Carlo Franco sulla nostra Produzione Casearia
Che bello stamattina trovare tra le mail quella di Carlo Franco che, prendendo spunto dal riconoscimento ricevuto dal caseificio Cacace sulla Guida dei Formaggi de l’Espresso e del quale Vi notiziai ieri, ci manda un’altra Sua chicca che traccia un po’ la storia dei nostri Caseifici dalla tradizioni antiche e dai prodotti apprezzati, possiamo dirlo, ai quattro angoli del mondo e prodotti ancora come secoli fa da famiglie che si tramandano le tradizioni di generazione in generazione.
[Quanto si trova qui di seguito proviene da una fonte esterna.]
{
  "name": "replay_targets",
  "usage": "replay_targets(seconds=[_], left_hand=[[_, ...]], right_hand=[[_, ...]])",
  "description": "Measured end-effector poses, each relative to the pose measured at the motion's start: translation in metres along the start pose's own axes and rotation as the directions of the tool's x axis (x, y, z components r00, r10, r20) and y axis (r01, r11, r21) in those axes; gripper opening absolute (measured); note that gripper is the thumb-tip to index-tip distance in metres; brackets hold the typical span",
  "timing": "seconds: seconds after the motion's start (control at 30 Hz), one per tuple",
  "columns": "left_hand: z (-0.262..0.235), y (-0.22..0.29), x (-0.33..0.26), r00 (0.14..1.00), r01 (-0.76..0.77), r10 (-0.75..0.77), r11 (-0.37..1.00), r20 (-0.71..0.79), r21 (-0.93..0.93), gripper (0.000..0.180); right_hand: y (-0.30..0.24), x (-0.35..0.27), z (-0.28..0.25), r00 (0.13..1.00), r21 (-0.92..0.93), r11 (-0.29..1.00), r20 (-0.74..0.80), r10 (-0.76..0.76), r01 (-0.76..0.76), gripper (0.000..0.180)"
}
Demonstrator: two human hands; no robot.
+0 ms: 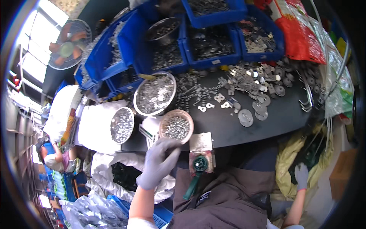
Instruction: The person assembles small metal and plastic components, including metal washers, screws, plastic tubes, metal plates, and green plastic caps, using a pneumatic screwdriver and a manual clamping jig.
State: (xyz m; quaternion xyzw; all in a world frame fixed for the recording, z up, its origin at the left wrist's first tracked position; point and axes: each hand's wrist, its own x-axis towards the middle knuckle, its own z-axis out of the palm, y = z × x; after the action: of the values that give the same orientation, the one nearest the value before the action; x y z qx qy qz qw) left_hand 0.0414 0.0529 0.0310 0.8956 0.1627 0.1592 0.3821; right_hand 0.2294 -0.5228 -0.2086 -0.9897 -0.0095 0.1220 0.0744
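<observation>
My left hand (pixel 159 163), in a grey glove, hovers by the near edge of a pinkish bowl (pixel 176 127) full of small metal pins. Its fingers are curved and apart, with nothing visible between them. Just right of it, a dark green plastic part (pixel 200 163) with a round head and a long handle rests on a small fixture (pixel 201 142) at the table's edge. Far to the right, my gloved right hand (pixel 301 176) reaches into a yellow sack (pixel 284 165) beside dark green parts (pixel 306 156). Its fingers look stretched out; whether they touch a part is unclear.
Two metal bowls of small parts (pixel 155 94) (pixel 122 125) stand left of the pinkish bowl. Springs (pixel 198 91), metal plates (pixel 249 78) and discs (pixel 245 118) lie across the black table. Blue bins (pixel 212 62) line the back. A white sack (pixel 100 166) hangs at the left.
</observation>
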Motion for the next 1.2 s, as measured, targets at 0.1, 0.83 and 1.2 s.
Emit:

Grazie Carlo e per Voi questo bell’articolo:
La notizia dell’inserimento del caseificio di Pierino e Salvatore Cacace nella guida dei formaggi de “L’Espresso” – che equivale ad una laurea in arte casearia con 110, lode e pubblicazione della tesi – ha già fatto, come si dice, il giro delle sette chiese, ma possiede una carica di positività che non può esaurirsi nel semplice annuncio accompagnato dal ritualissimo scambio di auguri. Serve qualcosa in più e pigiando sul tasto dei ricordi si scopre che Massa avrebbe avuto (ed ha ) le carte in regola per tentare il grande balzo in questo settore trainante della gastronomia italiana. Poteva farlo ieri e non l’ha fatto, ma, senza piangersi addosso, potrebbe oggi rimediare all’errore di ieri: le chances sono intatte.
Cominciamo dai cognomi: Cacace occupa un posto di prima fila nel gotha dei casari massesi, accanto a Ruocco, Russo, Valestra, De Gregorio e Savarese e questo vuole dire molto perché parliamo di una autentica eccellenza nazionale. Veniamo al dunque, allora, senza avere paura delle parole: per la “treccia” e per gli altri prodotti del latte Massa non ha ottenuto, come sarebbe stato nelle sue corde, il riconoscimento del prodotto di origine controllata non perché non l’avesse meritato ma perché ha pensato più a lavorare che a mettersi in mostra. E, per giunta, all’esterno delle aziende tutte a conduzione familiare, non ha trovato gli sponsor giusti, anzi non ha trovato proprio sponsor nè quelli politici – il Comune – nè quelli tecnici, cioè i sindacati: tutti hanno voltato la faccia dall’altra parte. Le cose stanno così e la gioia della promozione del lavoro dell’azienda Cacace ripaga solo in parte della delusione per l’occasione mancata. E’ una storia che ho seguito personalmente – per l’affetto che da decenni mi lega alla famiglia del mitico Sabatiello ‘e for ‘e muline – e della quale conosco tutte le tappe: dalla certezza di fare bingo alla delusione finale. Sono trascorsi quarantacinque anni, ma i ricordi sono nitidi: grazie ad un paziente e lungimirante lavoro di tessitura Pasquale, Stefano e Mario Ruocco riuscirono a mettere intorno allo stesso tavolo (che poi erano le panche ospitalissime del bar Osvaldo, il centro di tutto) la quasi totalità dei produttori di treccia e avevano messo a punto anche lo schema di una associazione confrontandolo, dopo un sopralluogo in un grande caseificio di Cremona: bastava dare il via e si poteva partire, ma nessuno ebbe voglia di compiere l’ultimo passo e l’occasione sfumò. Per inerzia.
Ripartiamo da questa esperienza, allora, e alla treccia aggiungiamo il provolone del Monaco che è diventata un’altra eccellenza. Perché abbiamo riaperta una pagina ingiallita dal tempo è facile da spiegare: per stimolare l’orgoglio massese. Sull’onda del grande successo di Pierino e Salvatore i casari massesi potrebbero prendersi una clamorosa rivincita. E prendersi quello che gli tocca: il primo posto.
Carlo Franco
Carlo,
conservo come una reliquia il tuo articolo sul Mattino: la treccia, valore e simbolo di una penisola, con la foto di nonno Sabato e nonna Antonietta che tirano la pasta di formaggio attorno al timo di rame.
Lavoratori instancabili, 365 giorni l’anno sveglia alle 2:30 del mattino per portare la treccia Fresca all’apertura delle 9:00 delle migliori salumerie di Napoli.